9.11.2012

Top Ten Tuesday: Books that Make You Think

Most books do, actually; even most novels. Books that don't make me think seriously about anything are almost nonexistent—though some certainly provide far more matter for contemplation than others.

Top Ten Tuesday is hosted by The Broke and the Bookish! Do come join the fun...

Unfortunately, I'm still in a hurry, so this list is less "The Top Ten Books That Make Me Think" and more "The First Ten Books That Make Me Think That I Could Think Of Off The Top Of My Head." That said, I know at least some of the best made it in.

1. The Holy Bible. Yes, I know it's the Sunday School answer.
"...religion that God our Father accepts as pure and faultless is this: to look after orphans and widows in their distress, and to keep oneself from being polluted by the world."

2. The Harry Potter books by J.K. Rowling
"In the end it mattered not that you could not close your mind. It was your heart that saved you."

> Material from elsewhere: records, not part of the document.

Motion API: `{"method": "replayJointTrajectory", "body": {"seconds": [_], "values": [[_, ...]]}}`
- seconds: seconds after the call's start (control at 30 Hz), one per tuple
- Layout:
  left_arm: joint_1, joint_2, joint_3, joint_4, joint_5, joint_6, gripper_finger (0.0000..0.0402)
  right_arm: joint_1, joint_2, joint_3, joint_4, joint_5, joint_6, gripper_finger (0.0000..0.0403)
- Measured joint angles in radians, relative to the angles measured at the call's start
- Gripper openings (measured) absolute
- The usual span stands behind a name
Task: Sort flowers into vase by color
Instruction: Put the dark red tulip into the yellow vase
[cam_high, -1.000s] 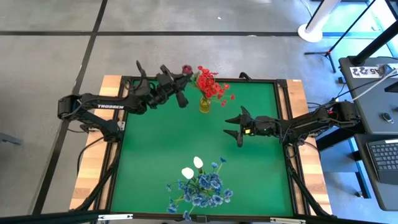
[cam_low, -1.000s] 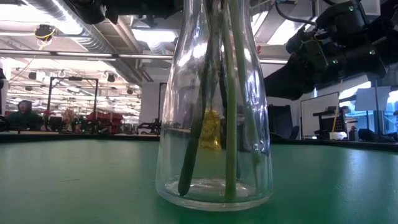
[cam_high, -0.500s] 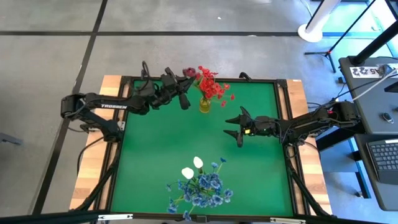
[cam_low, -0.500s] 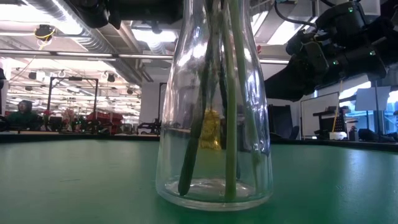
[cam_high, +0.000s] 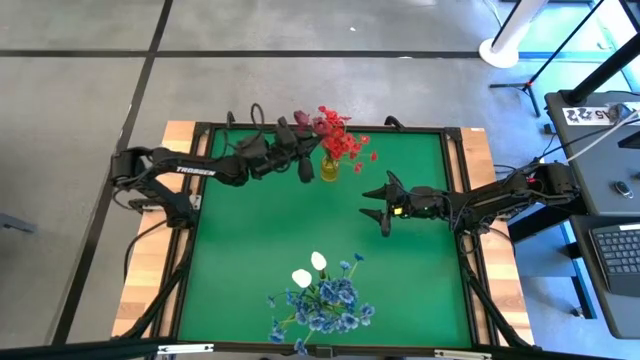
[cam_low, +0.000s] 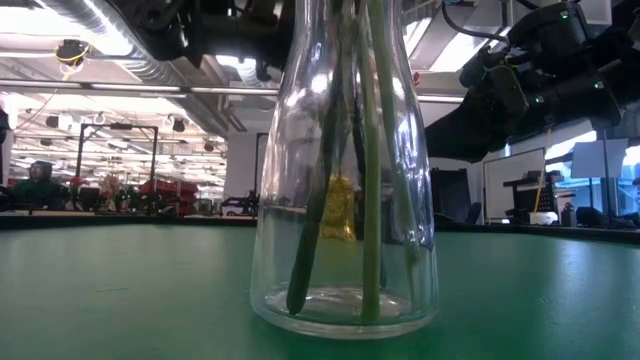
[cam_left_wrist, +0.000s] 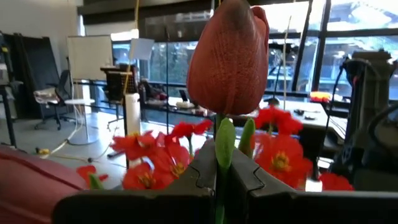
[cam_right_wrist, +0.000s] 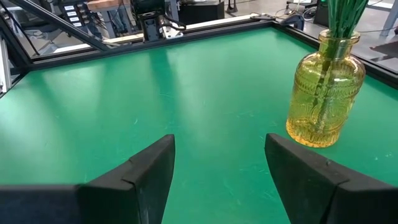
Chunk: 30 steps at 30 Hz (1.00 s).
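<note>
Had left gripper (cam_left_wrist: 224, 180) pinching green stem of dark pink-red rosebud (cam_left_wrist: 229, 56), just beside yellow glass vase (cam_high: 329, 166) holding red flowers (cam_high: 345, 140). My next move: lower stem into vase. Right gripper (cam_high: 376, 203) spread, idle near vase.

Pretty clearly a robotics lab or open workshop floor, not anyone's home. The green-topped table (cam_high: 250, 260) sits on bare concrete floor (cam_high: 90, 80) with taped lines. Off to the right there's a desk with a laptop (cam_high: 620, 250). Past the table you can see exposed ceiling ducts (cam_low: 110, 40), a whiteboard (cam_left_wrist: 90, 57), a rolling office chair (cam_left_wrist: 53, 94) and big windows (cam_left_wrist: 348, 31).
</note>
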Motion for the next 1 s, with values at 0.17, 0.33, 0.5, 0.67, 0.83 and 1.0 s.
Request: {"method": "replayJointTrajectory", "body": {"seconds": [0.17, 0.33, 0.5, 0.67, 0.83, 1.0], "values": [[0.0, 0.035, 0.0, -0.003, 0.029, -0.02, 0.0, 0.0, 0.0, 0.0, 0.0, 0.0, 0.002, 0.0248], [-0.001, 0.043, 0.0, -0.012, 0.029, -0.029, 0.0, 0.0, 0.0, 0.0, 0.003, 0.0, 0.002, 0.0248], [-0.001, 0.043, 0.0, -0.081, 0.029, -0.051, 0.0, 0.0, 0.0, 0.0, 0.008, 0.0, 0.002, 0.0248], [-0.002, 0.04, 0.003, -0.144, 0.029, -0.08, 0.0, 0.0, 0.0, 0.0, 0.025, 0.0, 0.002, 0.0248], [-0.002, 0.038, 0.003, -0.149, 0.021, -0.074, 0.0025, 0.0, 0.0, 0.0, 0.034, 0.0, 0.017, 0.0248], [-0.009, 0.034, -0.002, -0.156, 0.022, 0.009, 0.0062, 0.0, 0.0, 0.001, 0.015, 0.001, 0.023, 0.0248]]}}
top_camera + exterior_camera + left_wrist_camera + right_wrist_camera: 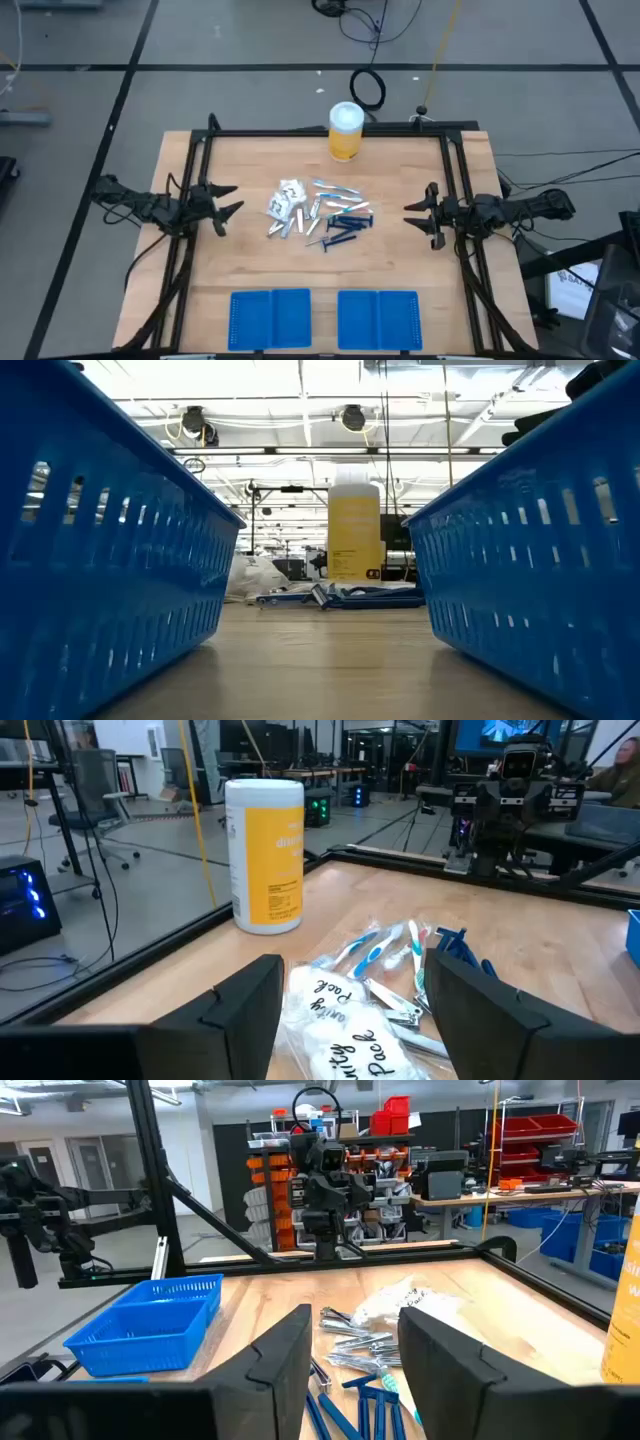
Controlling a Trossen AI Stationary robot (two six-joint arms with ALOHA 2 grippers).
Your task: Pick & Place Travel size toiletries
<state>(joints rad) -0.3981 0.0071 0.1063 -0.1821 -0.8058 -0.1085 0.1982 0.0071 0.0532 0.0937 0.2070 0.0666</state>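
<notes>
The travel size toiletries [318,215] lie in a heap on the table's middle: white packets [335,1020], silver pieces [360,1348], dark blue sticks [345,1410] and clear-wrapped brushes [385,948]. In the low view the heap [335,596] shows low, in front of the yellow canister. My left gripper [232,200] hovers open at the table's left side, fingers pointing at the heap. My right gripper [412,213] hovers open at the right side, facing the heap. Neither touches anything.
A tall yellow canister with a white lid [346,131] stands near the far edge. Two blue slotted trays [271,320] [378,320] sit side by side at the near edge, with bare wood between them and the heap. A dark frame [320,131] rims the table.
</notes>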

3. The Ender books by Orson Scott Card
"It was the miracle of the wafer, turned into the flesh of God in his hands. How suddenly we find the flesh of God within us after all, when we thought that we were only made of dust."

4. Any Jane Austen novel
"The more I see of the world, the more am I dissatisfied with it; and every day confirms my belief of the inconsistency of all human characters, and of the little dependence that can be placed on the appearance of merit or sense."

5. Little Women by Louisa May Alcott
"The little girl was very sincere in all this, for being left alone outside the safe home nest, she felt the need of some kind hand to hold by so sorely that she instinctively turned to the strong and tender Friend, whose fatherly love most closely surrounds his little children."

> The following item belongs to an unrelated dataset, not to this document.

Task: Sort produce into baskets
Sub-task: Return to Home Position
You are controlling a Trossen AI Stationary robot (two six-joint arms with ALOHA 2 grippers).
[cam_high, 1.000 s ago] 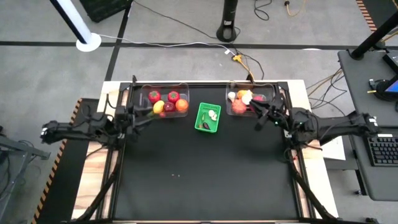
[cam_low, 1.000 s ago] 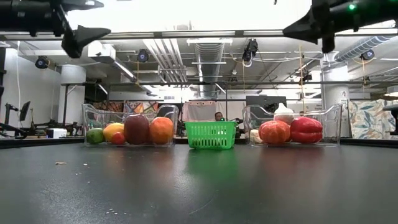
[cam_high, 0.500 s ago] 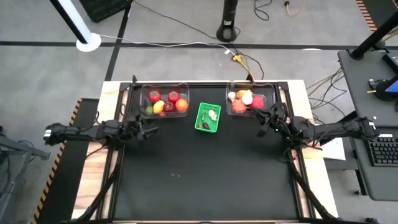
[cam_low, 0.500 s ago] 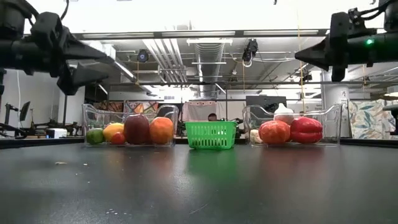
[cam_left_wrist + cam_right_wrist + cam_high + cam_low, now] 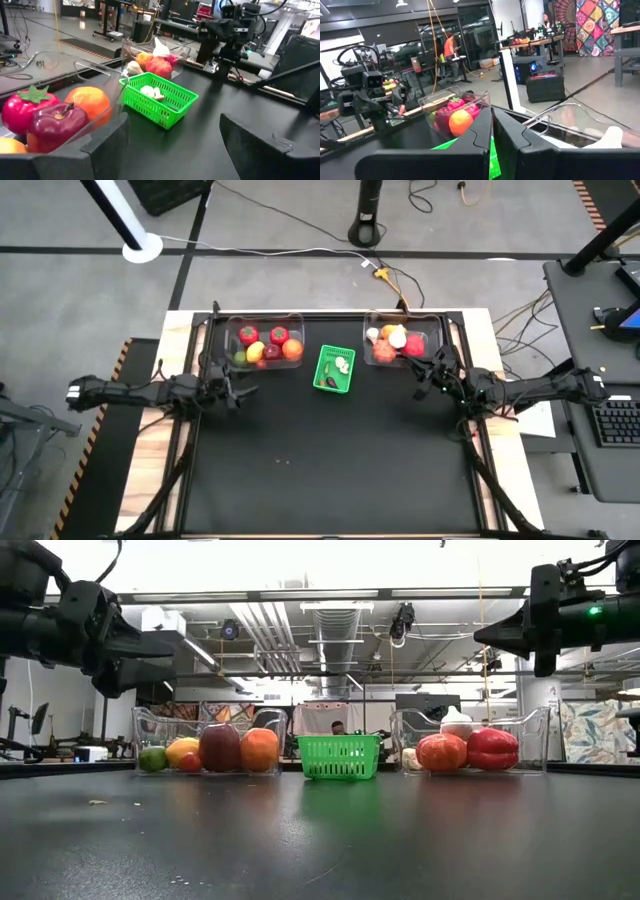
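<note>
Anchoring landmark: a small bright green perforated plastic basket (image 5: 349,380) at the far middle of the black tabletop (image 5: 330,470); it holds pale white pieces (image 5: 342,364) and one dark piece.
Left bin: a clear, round-cornered rectangular plastic bin (image 5: 266,323), beside the green basket on the left arm's side, not touching it.
Left bin contents: toy fruit, namely two red pieces with green tops (image 5: 279,335), an orange ball (image 5: 292,349), a dark red apple (image 5: 271,352), a yellow piece and a small green one.
Right bin: a matching clear plastic bin (image 5: 432,330), beside the green basket on the right arm's side, a little apart.
Right bin contents: a white garlic bulb (image 5: 398,337), a red pepper (image 5: 413,347), an orange-red round piece (image 5: 384,352) and smaller pale and orange pieces.
Left gripper (image 5: 238,392): above the table, nearer than the left bin and well to the left of the green basket; fingers spread wide, holding nothing.
Right gripper (image 5: 424,383): raised off the table, just nearer than the right bin and well to the right of the green basket; fingers pressed together, empty.
</note>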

6. Anna Karenina by Lev Tolstoy
"In his Petersburg world all people were divided into utterly opposed classes. One, the lower class, vulgar, stupid, and above all, ridiculous people, who believe that one husband ought to live with the one wife whom he has lawfully married; that a girl should be innocent, a woman modest, and a man manly, self-controlled, and strong; that one ought to bring up one’s children, earn one’s bread, and pay one’s debts; and various similar absurdities. This was the class of old-fashioned and ridiculous people. But there was another class of people, the real people. To this class they all belonged, and in it the great thing was to be elegant, generous, plucky, gay, to abandon oneself without a blush to every passion, and to laugh at everything else."

7. The Divine Comedy by Dante
"O human race, born to fly up to Heaven,
why at a breeze so little must you fall?"

8. Any book by C.S. Lewis
"I believe in Christianity as I believe that the sun has risen: not only because I see it, but because by it I see everything else."

9. Joan of Arc by Mark Twain
"She was perhaps the only entirely unselfish person whose name has a place in profane history."

10. Story of a Soul by St. Therese of Lisieux
"It is your arms, Jesus, which are the lift to carry me to heaven. And so there is no need for me to grow up. In fact, just the opposite: I must stay little and become less and less."

What books make you think?

3 comments:

  1. I agree with you about the books of C.S. Lewis and The Bible.

    ReplyDelete
  2. Did you get C.S. Lewis covered? ;)

    Tolkien also makes me think a lot. Anything by Martin Luther does the trick as well as do the Lutheran Confessions. The Bible, Jane Austen, Harry Potter, all good choices.

    I'll have to give this more thought after I get back from several trips in this coming week.